(Study material begins)
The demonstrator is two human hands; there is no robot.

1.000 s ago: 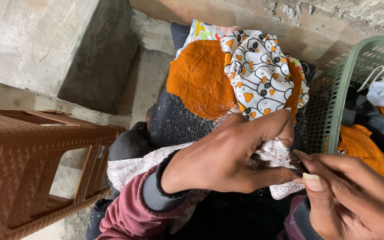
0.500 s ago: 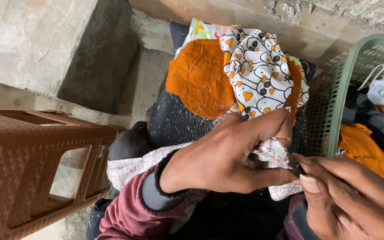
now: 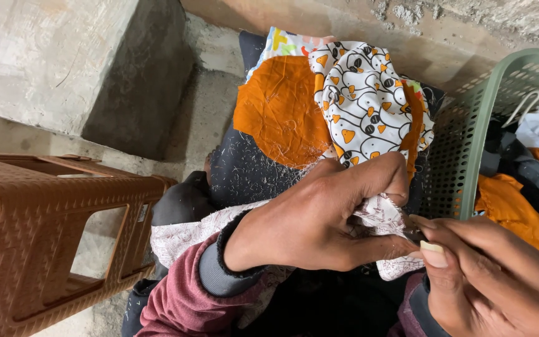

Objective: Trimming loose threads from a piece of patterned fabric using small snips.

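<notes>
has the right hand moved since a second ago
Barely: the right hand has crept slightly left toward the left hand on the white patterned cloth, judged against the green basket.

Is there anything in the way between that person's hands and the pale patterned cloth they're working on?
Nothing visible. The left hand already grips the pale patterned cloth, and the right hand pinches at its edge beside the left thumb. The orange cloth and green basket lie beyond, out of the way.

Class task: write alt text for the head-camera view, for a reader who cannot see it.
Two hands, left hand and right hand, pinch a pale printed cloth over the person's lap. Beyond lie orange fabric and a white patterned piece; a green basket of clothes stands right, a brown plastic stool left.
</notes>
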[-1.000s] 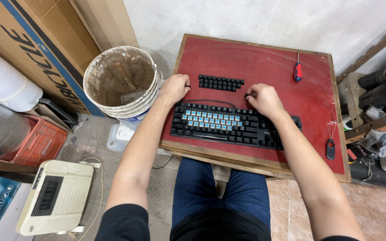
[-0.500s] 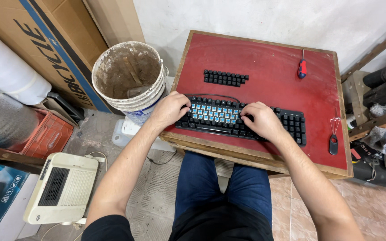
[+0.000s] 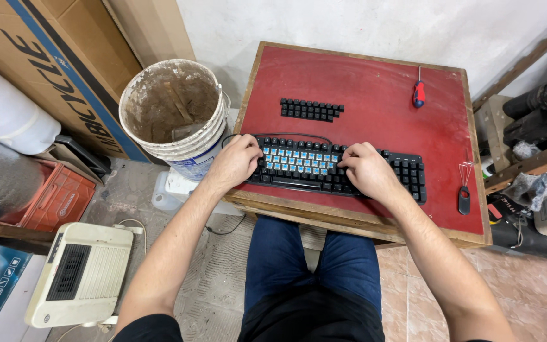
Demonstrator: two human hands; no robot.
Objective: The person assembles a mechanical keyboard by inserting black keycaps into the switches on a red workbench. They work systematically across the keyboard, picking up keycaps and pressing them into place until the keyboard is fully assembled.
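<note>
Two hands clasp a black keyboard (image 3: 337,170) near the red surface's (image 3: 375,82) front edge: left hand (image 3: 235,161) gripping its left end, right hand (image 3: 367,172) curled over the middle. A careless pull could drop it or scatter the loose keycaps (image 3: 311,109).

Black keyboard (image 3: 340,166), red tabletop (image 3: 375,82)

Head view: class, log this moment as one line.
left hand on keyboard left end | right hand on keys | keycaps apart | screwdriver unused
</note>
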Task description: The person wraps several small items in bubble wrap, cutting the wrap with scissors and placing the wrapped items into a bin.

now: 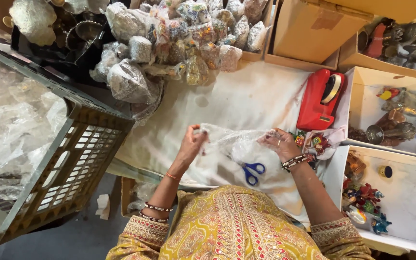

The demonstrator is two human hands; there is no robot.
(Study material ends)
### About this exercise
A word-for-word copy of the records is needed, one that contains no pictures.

### Result for this exercise
The demonstrator is two human hands; there is no robot.

1.000 s ago: 
0.500 s ago: 
now: 

Objective: Trimming loose threads from a piece of patterned fabric using small snips.

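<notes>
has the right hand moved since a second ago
Barely: the right hand has crept slightly left toward the left hand on the white patterned cloth, judged against the green basket.

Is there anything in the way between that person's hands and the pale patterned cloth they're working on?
Nothing visible. The left hand already grips the pale patterned cloth, and the right hand pinches at its edge beside the left thumb. The orange cloth and green basket lie beyond, out of the way.

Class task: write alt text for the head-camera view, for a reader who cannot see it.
Two hands, left hand and right hand, pinch a pale printed cloth over the person's lap. Beyond lie orange fabric and a white patterned piece; a green basket of clothes stands right, a brown plastic stool left.
</notes>
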[-1.000s] 
[-0.500s] 
[+0.000s] 
Demonstrator: two human hands; no robot.
Objective: The person assembles a mechanical keyboard by inserting black keycaps into the switches on a red workbench. They work systematically across the keyboard, picking up keycaps and pressing them into place until the keyboard is fully assembled.
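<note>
Two hands clasp a black keyboard (image 3: 337,170) near the red surface's (image 3: 375,82) front edge: left hand (image 3: 235,161) gripping its left end, right hand (image 3: 367,172) curled over the middle. A careless pull could drop it or scatter the loose keycaps (image 3: 311,109).

Black keyboard (image 3: 340,166), red tabletop (image 3: 375,82)

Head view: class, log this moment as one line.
left hand on keyboard left end | right hand on keys | keycaps apart | screwdriver unused
</note>
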Task description: The person wraps several small items in bubble wrap, cutting the wrap with scissors and placing the wrapped items into a bin.

now: 

The demonstrator is two human hands; there is no robot.

The output has nothing more to it.